Despite the good the band does within its local communities and despite the fact that the stated purpose of lottery cash is to help good causes, Roke and Benson will have to look elsewhere for the money to rebuild their hall.
"We didn't fulfill the criteria," explains Sandra Chadwick, a band member since she was 14.
"People say that the lottery money is meant for good causes but they don't realise how complicated the procedure is when applying. We're not professional fundraisers - it took months for us to prepare the application. Other organisations who have been successful seem to be better resourced. We carry out our engagements to pay our rent - we're not here to make a profit.
"We play to give pleasure and enjoyment. But we'll build this hall. South Oxfordshire District Council has been generous and so have various parish councils and trusts - they've all been very good. We've had money from the Community Trust Fund but we need to raise about 9,000 still ourselves."
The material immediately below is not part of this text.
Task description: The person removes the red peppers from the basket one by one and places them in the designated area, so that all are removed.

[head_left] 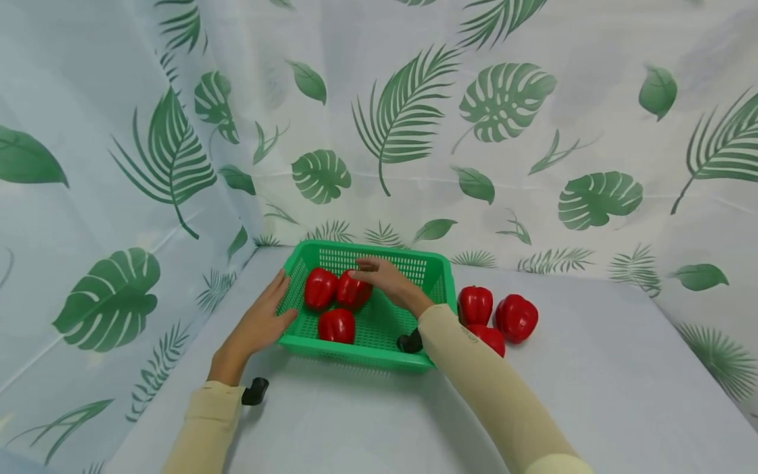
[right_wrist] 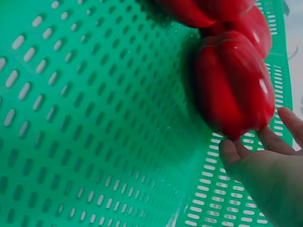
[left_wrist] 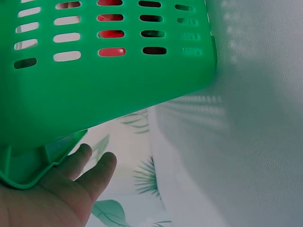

The Arts Council decision seems harsh when you consider that small village bands like the Roke and Benson have to compete for grants with symphony orchestras, but if they lose their hall, the band members face an uncertain future - after being part of the local fabric for over a century.
They say they'll just have to work even harder to reach their target - an overall sum of some 100,000. The band plan to approach local celebrities - including former Beatle George Harrison - to ask for help.
There are 28 musicians in the main band, 14 in the training band and a further eight in the swing band.
This, whatever way you look at it, is a way of life, part of these people's heritage. As Sandra herself puts it: "Our junior members have been especially disappointed. And I'm surprised we've managed to keep the kids interested as long as we have, given the circumstances.
"The hall would be used to teaching children how to play brass instruments and we would hope that, with improved facilities, we will be able to actively encourage disabled members into the band and run musical therapy classes.
This, then, is the bottom line: the Arts Council has spoken and no cash will be forthcoming for the Roke and Benson.
You can only wish them well while reflecting on some of the projects some of the lottery money actually goes to.
Maybe the members of this small community band would have done better to announce that they intended to encase their dilapidated hall in a plastic tank and submerge it in formaldehyde.
Perhaps then the Arts Council might have coughed up the cash.
As it is, you can't blame the Roke and Benson band for feeling brassed off.